What you are asked to do:
Your answer should consist of each line below that includes the word "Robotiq".

(Data records)
※
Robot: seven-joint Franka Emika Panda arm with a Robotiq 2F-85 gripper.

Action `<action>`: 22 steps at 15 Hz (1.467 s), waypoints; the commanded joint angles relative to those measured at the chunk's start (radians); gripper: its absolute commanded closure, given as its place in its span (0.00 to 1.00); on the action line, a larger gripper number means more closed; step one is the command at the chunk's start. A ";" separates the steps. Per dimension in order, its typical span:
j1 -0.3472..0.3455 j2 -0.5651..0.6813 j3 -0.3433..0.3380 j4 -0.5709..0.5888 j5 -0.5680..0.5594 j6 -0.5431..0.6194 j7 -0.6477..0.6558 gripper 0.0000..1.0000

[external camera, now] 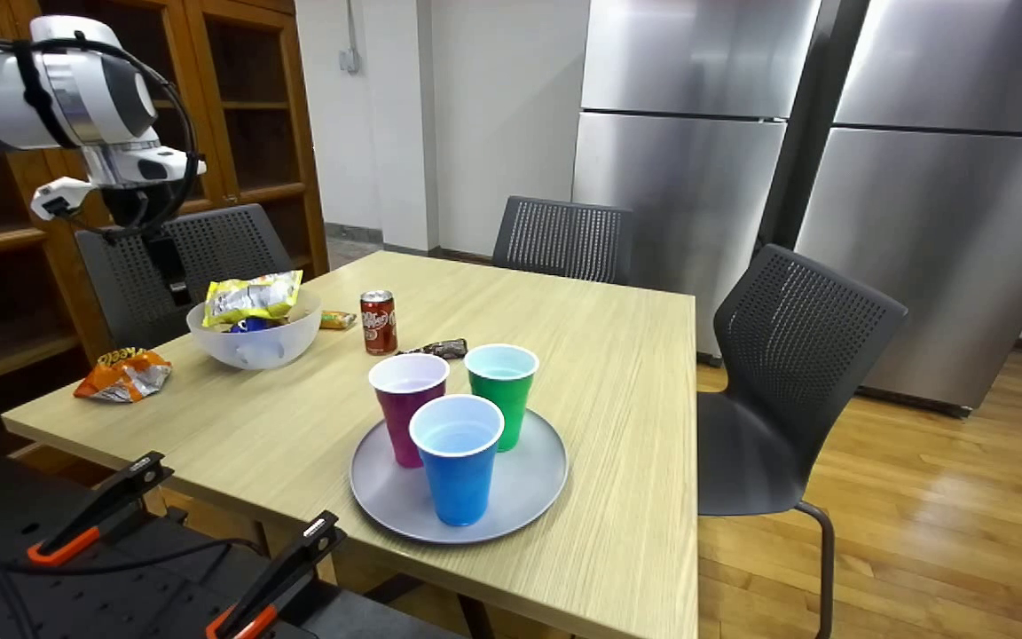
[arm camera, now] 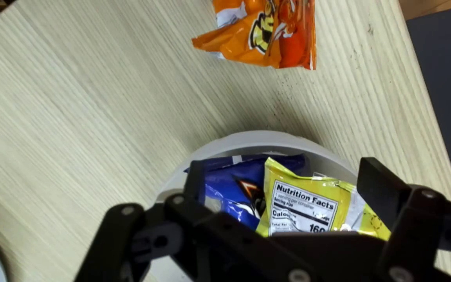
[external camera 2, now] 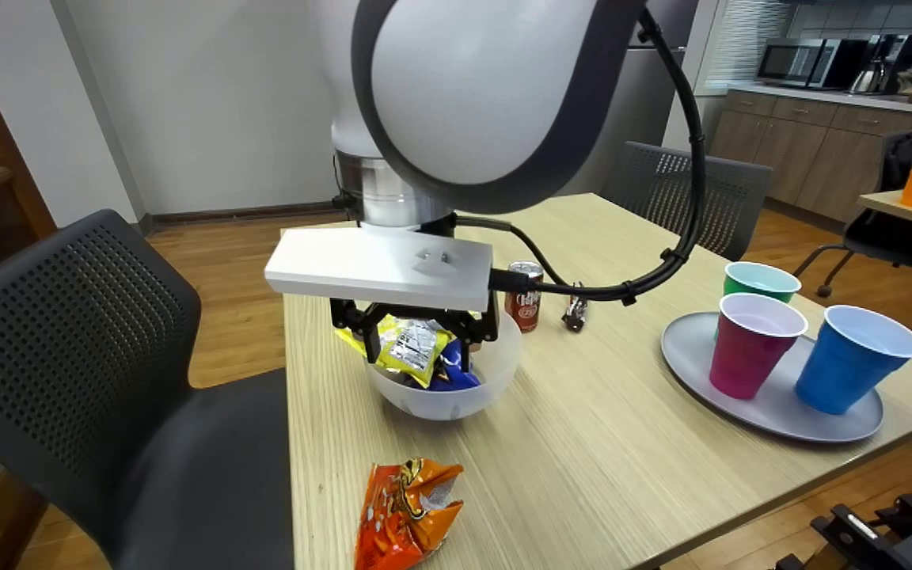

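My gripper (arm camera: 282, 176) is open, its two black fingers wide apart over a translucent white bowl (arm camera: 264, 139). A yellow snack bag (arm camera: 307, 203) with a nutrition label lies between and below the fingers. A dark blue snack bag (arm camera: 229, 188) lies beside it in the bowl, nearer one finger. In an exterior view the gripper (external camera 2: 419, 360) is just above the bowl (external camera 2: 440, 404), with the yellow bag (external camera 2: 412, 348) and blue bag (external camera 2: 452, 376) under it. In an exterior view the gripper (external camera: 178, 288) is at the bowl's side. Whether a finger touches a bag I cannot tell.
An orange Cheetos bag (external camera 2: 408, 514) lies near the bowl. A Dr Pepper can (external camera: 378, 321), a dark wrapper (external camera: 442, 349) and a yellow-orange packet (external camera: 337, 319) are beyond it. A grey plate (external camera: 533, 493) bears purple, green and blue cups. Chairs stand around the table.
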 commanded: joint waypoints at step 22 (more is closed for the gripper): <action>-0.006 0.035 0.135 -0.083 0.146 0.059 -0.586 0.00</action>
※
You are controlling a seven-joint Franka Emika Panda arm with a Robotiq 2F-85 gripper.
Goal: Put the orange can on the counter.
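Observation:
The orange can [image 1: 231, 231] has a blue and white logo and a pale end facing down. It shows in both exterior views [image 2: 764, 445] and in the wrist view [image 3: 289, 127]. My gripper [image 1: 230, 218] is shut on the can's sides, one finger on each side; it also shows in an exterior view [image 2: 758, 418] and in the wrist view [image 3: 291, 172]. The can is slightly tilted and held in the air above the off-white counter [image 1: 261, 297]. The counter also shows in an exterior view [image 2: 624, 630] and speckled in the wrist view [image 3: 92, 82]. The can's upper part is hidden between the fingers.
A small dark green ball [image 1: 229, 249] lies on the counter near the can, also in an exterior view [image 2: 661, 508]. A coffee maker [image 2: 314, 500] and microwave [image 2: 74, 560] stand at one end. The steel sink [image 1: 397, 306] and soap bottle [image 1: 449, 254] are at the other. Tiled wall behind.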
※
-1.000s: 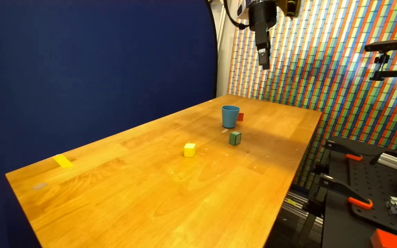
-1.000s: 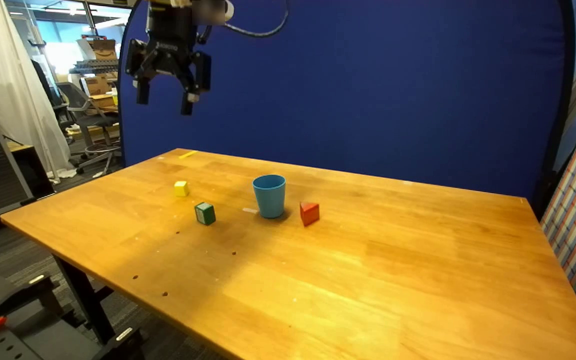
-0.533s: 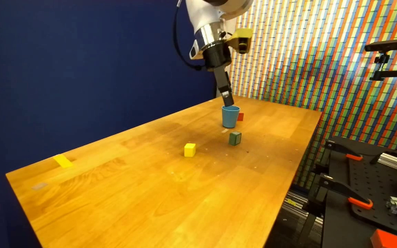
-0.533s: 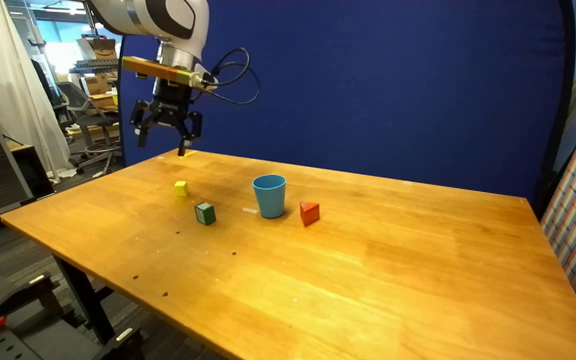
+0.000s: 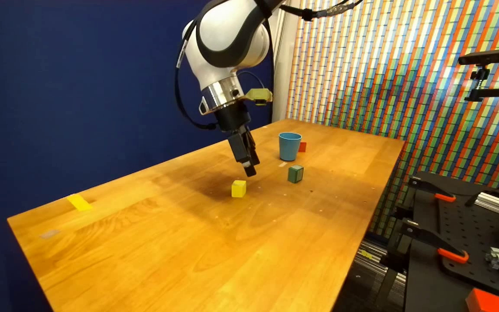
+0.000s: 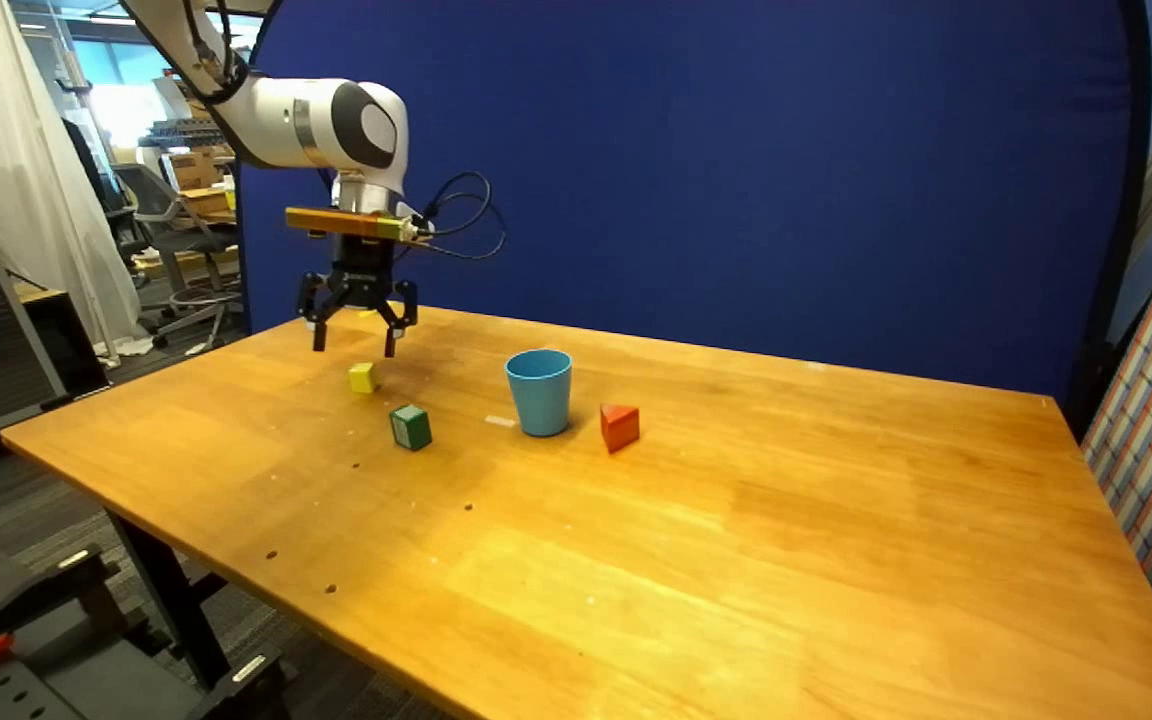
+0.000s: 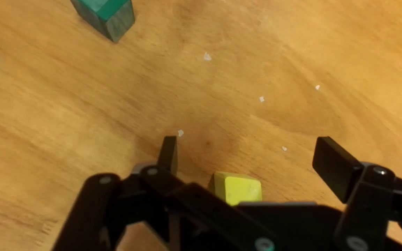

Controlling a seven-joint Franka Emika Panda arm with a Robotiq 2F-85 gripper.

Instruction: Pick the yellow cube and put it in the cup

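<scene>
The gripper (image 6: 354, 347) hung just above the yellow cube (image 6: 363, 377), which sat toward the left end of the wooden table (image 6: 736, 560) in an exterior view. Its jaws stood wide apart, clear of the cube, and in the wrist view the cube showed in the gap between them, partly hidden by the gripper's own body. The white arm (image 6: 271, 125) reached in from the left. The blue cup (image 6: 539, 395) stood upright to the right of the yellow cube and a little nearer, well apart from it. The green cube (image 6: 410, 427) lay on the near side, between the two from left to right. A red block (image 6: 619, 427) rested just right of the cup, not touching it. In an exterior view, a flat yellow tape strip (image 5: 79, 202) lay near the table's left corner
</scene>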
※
Task solution:
Robot: seven-joint Franka Emika Panda arm with a Robotiq 2F-85 gripper.
You are controlling a seven-joint Franka Emika Panda arm with a Robotiq 2F-85 gripper.
Controlling a seven-joint Franka Emika Panda arm with a Robotiq 2F-85 gripper.

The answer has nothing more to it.